To store accurate height values, it is necessary to provide TopoLynx topoXplore with additional information to be used for calculating the height values. Upward offset: Since the height reported by the GPS is actually the height of the GPS antenna, it is necessary to let TopoLynx topoXplore know the height of the GPS antenna above the ground. TopoLynx topoXplore then subtracts the antenna height from the GPS height to determine the height value for the GPS position at ground level. The default Upward offset (antenna height) is -1.5 meter.
Geoid undulation
The geoid undulation file provides the geoid separation value (distance between the geoid and ellipsoid) to the current Latitude, Longitude GPS position. TopoLynx topoXplore subtracts the geoid undulation from the ellipsoidal height to determine the height for the heights value. The resultant height is the Main Sea Level, or orthometric height. The Geoid undulation is negative where the geoid lies below the ellipsoid.

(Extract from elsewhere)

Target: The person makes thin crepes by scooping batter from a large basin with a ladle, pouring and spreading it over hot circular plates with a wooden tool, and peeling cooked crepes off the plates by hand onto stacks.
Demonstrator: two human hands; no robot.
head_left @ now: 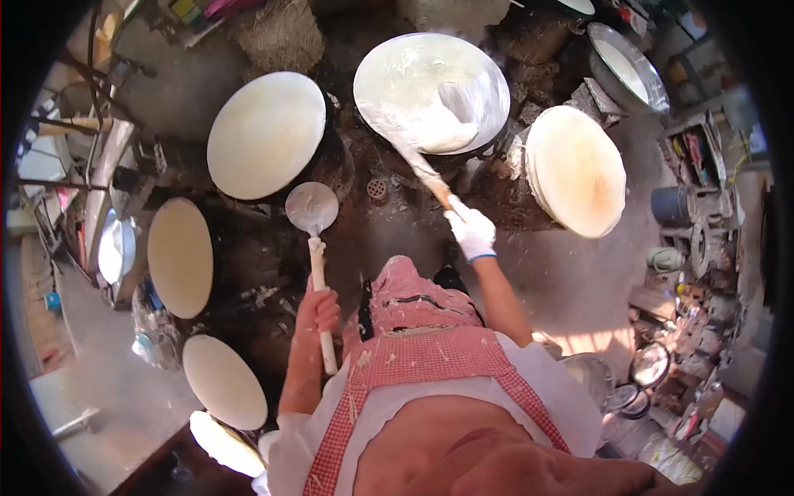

The geoid undulation file built based on the official Earth Gravitation Model's (EGM2008) 2.5 Minute Geoid Heights (has been publicly released by the U.S. National Geospatial-Intelligence Agency (NGA) EGM Development Team.)
The EGM2008 Model
GGA - Global Positioning System Fix Data, Time, Position and fix related data for a GPS receiver.
Field Number:
1) Universal Time Coordinated (UTC)
2) Latitude
3) N or S (North or South)
4) Longitude
5) E or W (East or West)
6) GPS Quality Indicator,
0 - fix not available,
1 - GPS fix,
2 - Differential GPS fix
(values above 2 are 2.3 features)
3 - PPS fix
4 - Real Time Kinematic
5 - Float RTK
6 - estimated (dead reckoning)
7 - Manual input mode
8 - Simulation mode
7) Number of satellites in view, 00 – 12
8) Horizontal Dilution of precision
9) Antenna Altitude above/below mean-sea-level (geoid)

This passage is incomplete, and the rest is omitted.